§ Directions: Copy, word for word, the line containing "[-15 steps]" and each line that follows it in the entries below; pictures do not belong in the copy.
==========
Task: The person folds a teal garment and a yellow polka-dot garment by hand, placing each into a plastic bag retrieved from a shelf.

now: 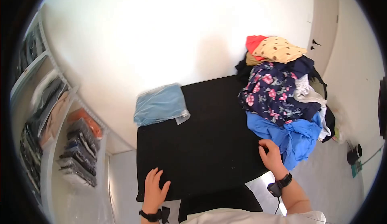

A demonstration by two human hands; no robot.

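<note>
My left hand (155, 187) lies on the front left part of the black-covered table (201, 143), fingers loosely spread, holding nothing. At the right edge of the table rests my right hand (272, 155), its thumb apart from its bent fingers and nothing visible in it. Just beside that hand hangs a blue garment (302, 139), the lowest of a heap of clothes. Above it in the heap is a navy garment with pink flowers (270, 89). A folded light-blue garment in a clear plastic bag (161, 105) lies at the back left corner of the table.
A cream spotted cloth (280, 50) and a red one (254, 42) top the heap. White shelves (48, 171) on the left hold several bagged garments (78, 155). A white wall (141, 34) stands behind the table. At right are a door (324, 26) and a black cup-like object (354, 154).
</note>
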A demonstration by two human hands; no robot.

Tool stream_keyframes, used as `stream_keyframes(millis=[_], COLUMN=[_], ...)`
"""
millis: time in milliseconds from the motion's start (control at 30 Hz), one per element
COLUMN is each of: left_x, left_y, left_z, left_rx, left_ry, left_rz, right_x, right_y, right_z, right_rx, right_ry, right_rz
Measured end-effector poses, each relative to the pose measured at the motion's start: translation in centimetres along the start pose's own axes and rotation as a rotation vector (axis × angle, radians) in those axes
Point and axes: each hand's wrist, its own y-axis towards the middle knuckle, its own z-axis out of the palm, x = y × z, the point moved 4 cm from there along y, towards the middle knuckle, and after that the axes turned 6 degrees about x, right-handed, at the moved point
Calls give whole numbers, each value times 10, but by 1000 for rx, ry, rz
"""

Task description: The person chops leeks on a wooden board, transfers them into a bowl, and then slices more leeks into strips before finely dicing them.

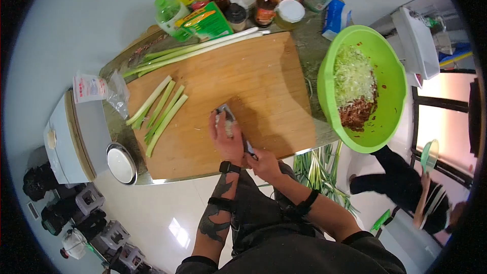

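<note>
Over the near middle of the wooden cutting board [253, 78], my right hand [265, 165] is closed round the handle of a cleaver [224, 108], its dark, broad blade pointing away from me. My left hand [227, 141] curves over that blade, with a small heap of pale chopped scallion [228, 128] between fingers and metal. Cut scallion stalks [161, 106] lie at the board's left side. Longer whole scallions [198, 48] stretch along its far edge.
Right of the board, a large green basin [390, 86] holds chopped scallion and dark minced meat. Bottles, jars and packets [266, 7] line the back. A white bowl [120, 165] stands at left. More scallions [317, 167] lie below the table edge. Another person [406, 187] is at right.
</note>
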Motion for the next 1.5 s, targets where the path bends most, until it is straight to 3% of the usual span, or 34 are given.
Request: stream_keyframes(millis=[33, 100, 167, 233, 367, 400, 433, 467, 533, 600, 667, 733, 833, 933, 967, 1000, 1033, 1133, 1167, 1267, 1300, 1367, 1400, 1433, 1467, 1500], left_x=[-1, -19, -78, -148, -282, -304, -324, -336, -341, -345, -348, -356, -365, -378, -385, -383, -380, -356, -355, -351, -336, -285, -246, -209, -158, -85], left_y=[1, 3, 11, 20, 24, 24, 26, 28, 39, 38, 37, 33, 5, -12, -18, -20, -25, -20, -20, -6, -2, 15, 35, 40, 57, 71], left_z=[-1, -2, -3, 6, 56, 78, 99, 123, 174, 185, 194, 190, 202, 186, 186, 180, 168, 180, 173, 121, 101, 48, 30, -9, -39, -55], left_rx=[-20, -63, -45, -68, 113, 127, 161, 219, 330, 184, 268, 580, 471, 505, 512, 511, 360, 536, 374, 681, 584, 373, 371, 188, 144, 112], left_ry=[-37, -25, -114, -225, -479, -548, -589, -555, -398, -108, 7, -64, -40, -92, -140, -177, -47, 313, 220, 23, -114, -243, -83, -64, 51, 119], left_rz=[-21, -10, 101, 311, 405, 447, 463, 465, 535, 580, 589, 552, 725, 573, 645, 705, 795, 733, 749, 731, 761, 692, 600, 531, 514, 278], right_x=[4, 16, 32, 57, 80, 90, 86, 78, 60, 52, 53, 45, 31, 36, 51, 26, 30, 33, 33, 31, 34, 68, 81, 70, 85, 89], right_y=[1, -8, -22, -46, -103, -116, -128, -141, -161, -175, -180, -177, -166, -158, -155, -149, -148, -135, -129, -117, -109, -100, -96, -92, -87, -81], right_z=[-2, -20, -48, -97, -195, -215, -230, -242, -266, -287, -303, -314, -325, -334, -336, -342, -343, -348, -350, -351, -349, -329, -321, -312, -293, -276], right_rx=[-29, -7, -30, -150, -489, -595, -629, -658, -714, -758, -793, -810, -782, -792, -769, -783, -790, -834, -854, -920, -942, -870, -841, -779, -709, -593], right_ry=[2, 71, 30, 61, -89, 12, 172, 338, 382, 398, 401, 410, 394, 389, 367, 280, 326, 374, 357, 287, 266, 289, 300, 246, 234, 193], right_rz=[-75, -6, -5, 67, 101, 10, 125, 242, 285, 309, 310, 299, 243, 248, 284, 222, 232, 190, 168, 83, 44, -52, -100, -92, -116, -66])
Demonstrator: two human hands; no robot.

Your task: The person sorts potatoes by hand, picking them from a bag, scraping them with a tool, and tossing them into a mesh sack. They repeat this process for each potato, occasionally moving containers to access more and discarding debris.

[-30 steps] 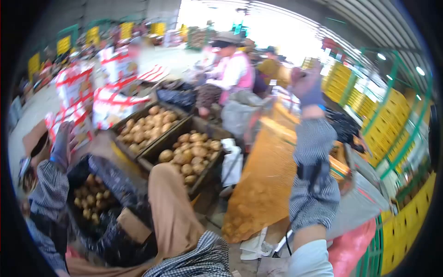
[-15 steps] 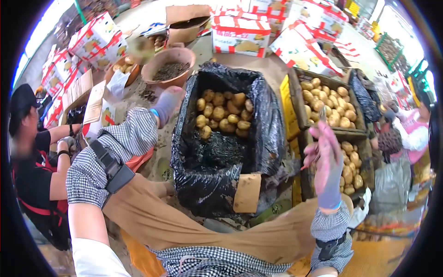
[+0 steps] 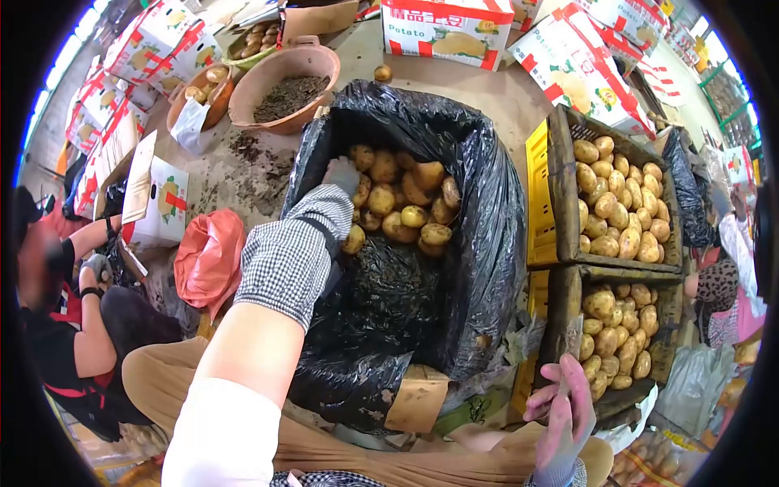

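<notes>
My left hand (image 3: 342,174), in a grey glove, reaches into a box lined with black plastic (image 3: 495,243). Its fingers curl down at the left edge of a pile of potatoes (image 3: 398,223) and are partly hidden. My gloved right hand (image 3: 565,412) is raised at the lower right, closed on a small knife (image 3: 573,337) whose blade points up and away from me. Just beyond that hand stands a crate (image 3: 560,312) filled with potatoes.
Another potato crate (image 3: 557,154) stands behind the nearer one. Beyond the box are a clay basin of soil (image 3: 243,81), a smaller bowl with potatoes (image 3: 223,99) and printed potato cartons (image 3: 446,32). A red bag (image 3: 209,258) lies left; co-workers sit on both sides.
My left hand has moved from outside the box's left side into it, down to the potatoes. The right hand has lowered with the knife. A blurred round thing above the basins is gone.
</notes>
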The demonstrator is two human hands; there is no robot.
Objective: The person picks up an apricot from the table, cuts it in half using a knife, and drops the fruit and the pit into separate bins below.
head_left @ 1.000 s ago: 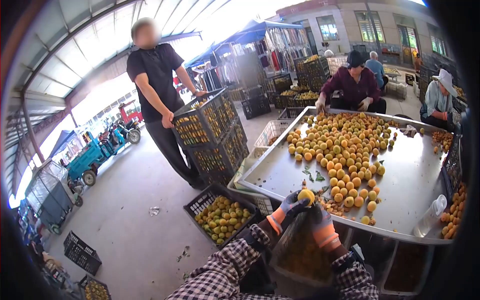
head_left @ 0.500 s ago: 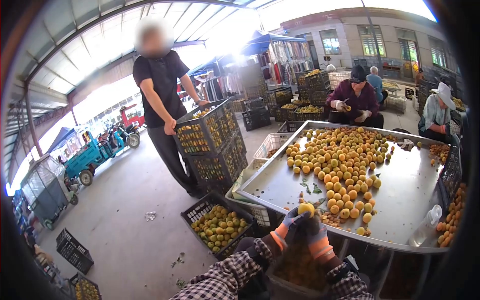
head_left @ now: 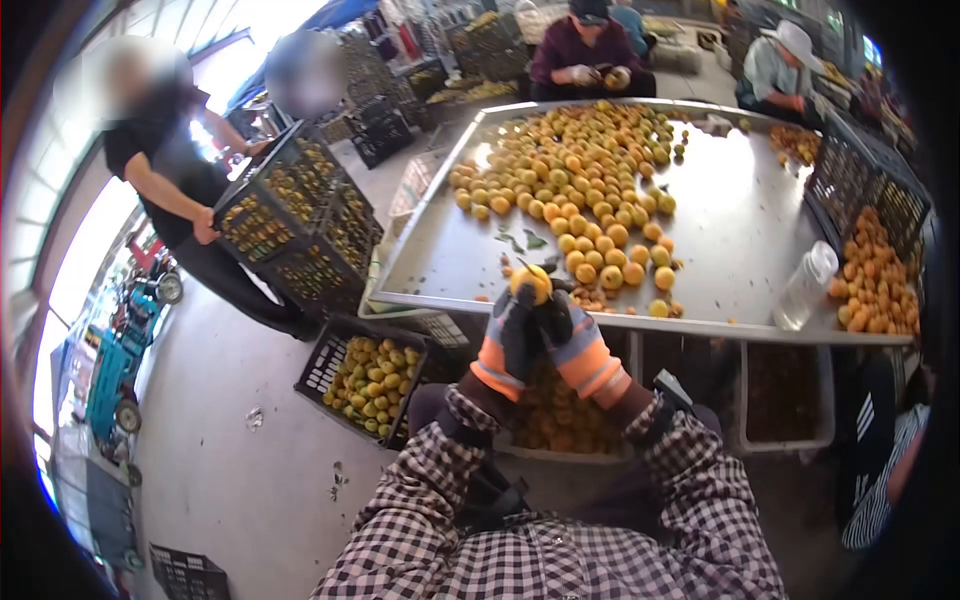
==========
§ Exercise solution:
[-15 steps] 
[+0 steps] 

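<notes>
My left hand (image 3: 342,174), in a grey glove, reaches into a box lined with black plastic (image 3: 495,243). Its fingers curl down at the left edge of a pile of potatoes (image 3: 398,223) and are partly hidden. My gloved right hand (image 3: 565,412) is raised at the lower right, closed on a small knife (image 3: 573,337) whose blade points up and away from me. Just beyond that hand stands a crate (image 3: 560,312) filled with potatoes.
Another potato crate (image 3: 557,154) stands behind the nearer one. Beyond the box are a clay basin of soil (image 3: 243,81), a smaller bowl with potatoes (image 3: 223,99) and printed potato cartons (image 3: 446,32). A red bag (image 3: 209,258) lies left; co-workers sit on both sides.
My left hand has moved from outside the box's left side into it, down to the potatoes. The right hand has lowered with the knife. A blurred round thing above the basins is gone.
</notes>
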The demonstrator is two human hands; there is no robot.
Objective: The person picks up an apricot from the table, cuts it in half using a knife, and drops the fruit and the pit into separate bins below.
head_left @ 1.000 s ago: 
head_left @ 0.500 s ago: 
head_left @ now: 

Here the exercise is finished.